Aim of the task: When you reach the line containing "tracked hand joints" in the entries below, start writing out each line exactly, and stop after the line containing "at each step".

Material for the task section start

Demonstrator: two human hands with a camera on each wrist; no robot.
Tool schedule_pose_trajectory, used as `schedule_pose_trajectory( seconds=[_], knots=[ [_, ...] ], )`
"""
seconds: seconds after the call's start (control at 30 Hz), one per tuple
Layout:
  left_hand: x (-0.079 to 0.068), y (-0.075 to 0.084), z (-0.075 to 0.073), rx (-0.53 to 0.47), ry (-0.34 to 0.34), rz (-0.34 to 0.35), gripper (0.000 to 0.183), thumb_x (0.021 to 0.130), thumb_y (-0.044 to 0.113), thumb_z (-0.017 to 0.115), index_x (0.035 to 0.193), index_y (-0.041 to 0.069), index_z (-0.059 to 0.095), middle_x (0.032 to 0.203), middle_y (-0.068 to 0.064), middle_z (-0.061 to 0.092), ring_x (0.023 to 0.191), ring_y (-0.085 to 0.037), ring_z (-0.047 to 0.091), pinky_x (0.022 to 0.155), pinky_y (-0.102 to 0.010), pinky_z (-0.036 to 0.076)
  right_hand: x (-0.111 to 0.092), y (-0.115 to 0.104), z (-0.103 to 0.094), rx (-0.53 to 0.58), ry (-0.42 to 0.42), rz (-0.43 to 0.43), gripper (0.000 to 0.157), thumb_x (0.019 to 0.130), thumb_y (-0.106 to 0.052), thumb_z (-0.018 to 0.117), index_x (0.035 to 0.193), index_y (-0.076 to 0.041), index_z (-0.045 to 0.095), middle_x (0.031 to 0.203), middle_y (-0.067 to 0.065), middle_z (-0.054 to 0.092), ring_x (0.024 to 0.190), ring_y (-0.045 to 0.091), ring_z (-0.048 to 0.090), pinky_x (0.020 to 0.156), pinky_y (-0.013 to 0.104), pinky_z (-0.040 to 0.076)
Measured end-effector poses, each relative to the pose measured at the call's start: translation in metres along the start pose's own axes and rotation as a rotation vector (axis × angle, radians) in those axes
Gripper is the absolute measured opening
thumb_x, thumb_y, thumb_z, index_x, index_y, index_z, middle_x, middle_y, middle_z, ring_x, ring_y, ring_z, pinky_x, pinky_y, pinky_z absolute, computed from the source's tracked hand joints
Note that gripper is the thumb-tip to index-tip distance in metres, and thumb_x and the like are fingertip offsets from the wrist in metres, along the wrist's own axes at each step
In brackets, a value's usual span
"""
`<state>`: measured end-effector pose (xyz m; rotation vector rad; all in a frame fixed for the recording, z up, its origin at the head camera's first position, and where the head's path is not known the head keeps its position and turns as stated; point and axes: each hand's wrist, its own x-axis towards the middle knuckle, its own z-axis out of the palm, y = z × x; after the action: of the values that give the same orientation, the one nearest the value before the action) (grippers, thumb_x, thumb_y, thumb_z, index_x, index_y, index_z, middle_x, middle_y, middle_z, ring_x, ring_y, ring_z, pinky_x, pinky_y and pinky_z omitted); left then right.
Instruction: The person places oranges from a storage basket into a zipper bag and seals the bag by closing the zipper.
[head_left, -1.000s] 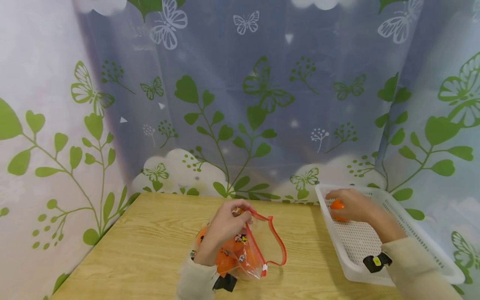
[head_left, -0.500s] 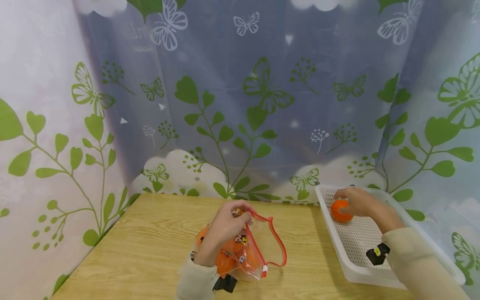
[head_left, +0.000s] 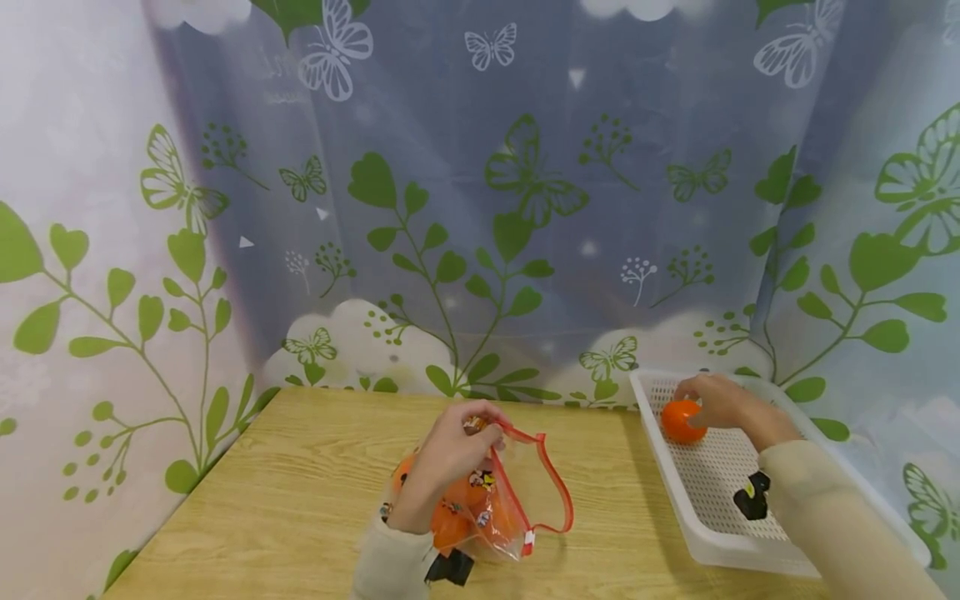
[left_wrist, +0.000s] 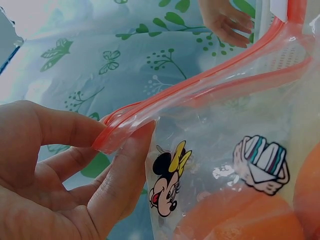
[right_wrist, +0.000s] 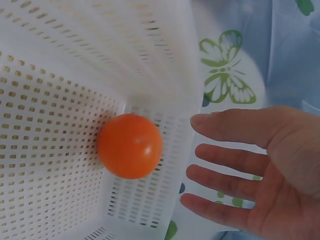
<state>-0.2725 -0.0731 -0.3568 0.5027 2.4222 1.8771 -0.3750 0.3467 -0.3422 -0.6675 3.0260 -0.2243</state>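
My left hand (head_left: 453, 450) pinches the red zip edge of a clear zip bag (left_wrist: 200, 130) printed with cartoon figures, between thumb and forefinger. The bag's mouth gapes to the right, and several round orange fruits (left_wrist: 240, 215) show through its plastic. Inside the white basket (head_left: 686, 525), a single smooth round orange fruit (right_wrist: 131, 146) rests in the far left corner. Above it is my right hand (head_left: 726, 404), with fingers extended. In the right wrist view, a gap separates those fingers (right_wrist: 225, 180) from the fruit.
The perforated basket stands at the right end of the wooden table (head_left: 300, 467), its far end close to the back curtain (head_left: 465, 250). Table surface lies between bag and basket. Patterned curtain also rises on both sides.
The right hand has released the round orange fruit in the basket corner and drawn slightly right, so more of the fruit shows. The left hand and bag have stayed put.
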Motion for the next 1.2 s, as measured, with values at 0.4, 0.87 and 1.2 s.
schedule_pose_trajectory(
  seconds=[0.4,0.87,1.2],
  knots=[
    [-0.001,0.0,0.0,-0.014,0.012,0.0,0.017,0.104,0.013,0.057,0.111,0.008,0.072,0.091,-0.017,0.069,0.065,-0.016,0.063,0.065,-0.035,0.063,0.012,0.015,0.02,0.012,-0.035,0.087,0.048,0.073,0.008,0.075,0.121,0.008,0.067,0.125,0.031,0.065,0.116,0.053,0.059,0.092,0.061,0.055],
    [-0.002,0.0,-0.002,-0.015,0.008,-0.007,0.018,0.104,0.013,0.057,0.112,0.008,0.073,0.092,-0.017,0.07,0.064,-0.016,0.064,0.066,-0.036,0.063,0.027,0.033,0.049,0.033,0.047,0.054,0.051,0.067,0.013,0.071,0.117,0.006,0.068,0.106,0.024,0.069,0.085,0.03,0.06,0.072,0.044,0.053],
    [-0.002,0.0,-0.002,-0.021,0.006,-0.008,0.017,0.104,0.014,0.057,0.111,0.009,0.073,0.092,-0.017,0.07,0.065,-0.016,0.063,0.065,-0.036,0.063,0.028,0.033,0.048,-0.005,0.05,0.073,0.05,0.068,0.011,0.076,0.118,0.008,0.069,0.111,0.029,0.069,0.091,0.036,0.063,0.078,0.05,0.057]
  ],
)
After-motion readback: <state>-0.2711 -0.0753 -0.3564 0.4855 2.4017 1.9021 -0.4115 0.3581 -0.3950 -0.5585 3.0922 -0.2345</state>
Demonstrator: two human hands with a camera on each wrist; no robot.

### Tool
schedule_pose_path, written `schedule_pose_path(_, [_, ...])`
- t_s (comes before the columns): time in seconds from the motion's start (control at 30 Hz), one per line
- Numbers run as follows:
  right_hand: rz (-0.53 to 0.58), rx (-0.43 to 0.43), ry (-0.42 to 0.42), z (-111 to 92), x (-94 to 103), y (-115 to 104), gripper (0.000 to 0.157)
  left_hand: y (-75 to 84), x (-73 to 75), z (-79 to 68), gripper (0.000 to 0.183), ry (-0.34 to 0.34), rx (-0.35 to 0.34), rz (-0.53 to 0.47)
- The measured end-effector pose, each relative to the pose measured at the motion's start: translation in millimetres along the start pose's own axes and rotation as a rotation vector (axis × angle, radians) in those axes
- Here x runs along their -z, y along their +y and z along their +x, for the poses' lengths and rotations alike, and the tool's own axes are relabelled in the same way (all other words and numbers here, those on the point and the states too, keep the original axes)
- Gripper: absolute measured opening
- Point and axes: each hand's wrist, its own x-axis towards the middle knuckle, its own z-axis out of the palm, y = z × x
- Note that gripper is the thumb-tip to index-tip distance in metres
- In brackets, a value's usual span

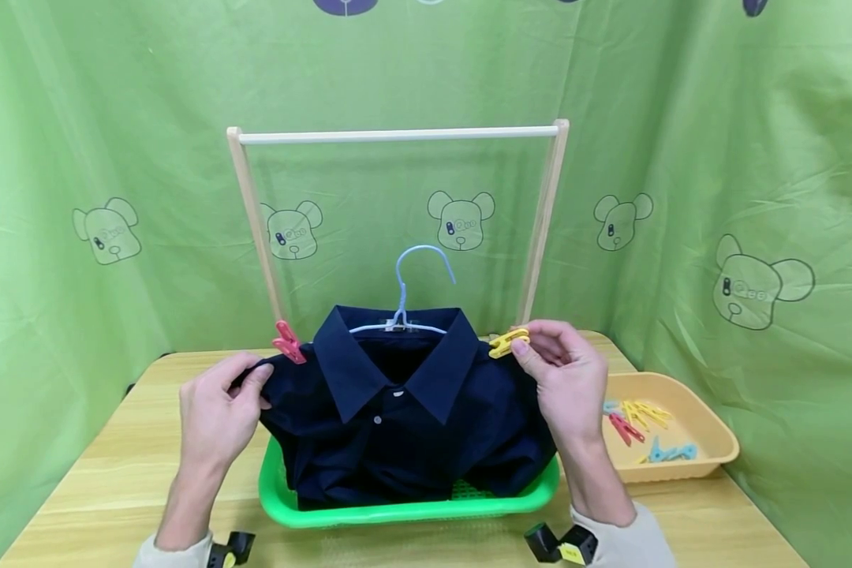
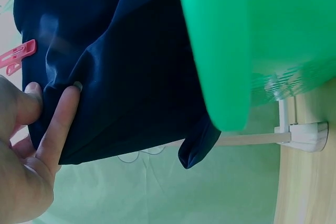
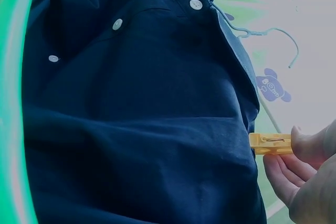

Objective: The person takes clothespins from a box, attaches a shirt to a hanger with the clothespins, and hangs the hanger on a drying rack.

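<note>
A dark navy collared shirt hangs on a pale blue wire hanger, its lower part bunched in a green basket. My left hand pinches the shirt's shoulder between thumb and fingers, beside a red clothespin fixed there. At the other shoulder, my right hand pinches a yellow clothespin by its handle end. In the right wrist view the tip of that yellow clothespin meets the shirt's edge; whether it bites the cloth I cannot tell.
Behind the basket stands a rack with a white bar on wooden posts. To the right, an orange tray holds several yellow, red and blue clothespins. A green curtain with bear faces encloses the wooden table.
</note>
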Motion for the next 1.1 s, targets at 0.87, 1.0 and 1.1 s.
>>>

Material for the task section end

Exercise result:
thumb_x, thumb_y, thumb_z, index_x, index_y, index_z, middle_x, middle_y, middle_z, ring_x, ring_y, ring_z, pinky_x, pinky_y, pinky_z absolute, computed from the source's tracked hand joints
Note that gripper is the thumb-tip to index-tip distance in metres, and thumb_x and the like are fingertip offsets from the wrist in metres, along the wrist's own axes at each step

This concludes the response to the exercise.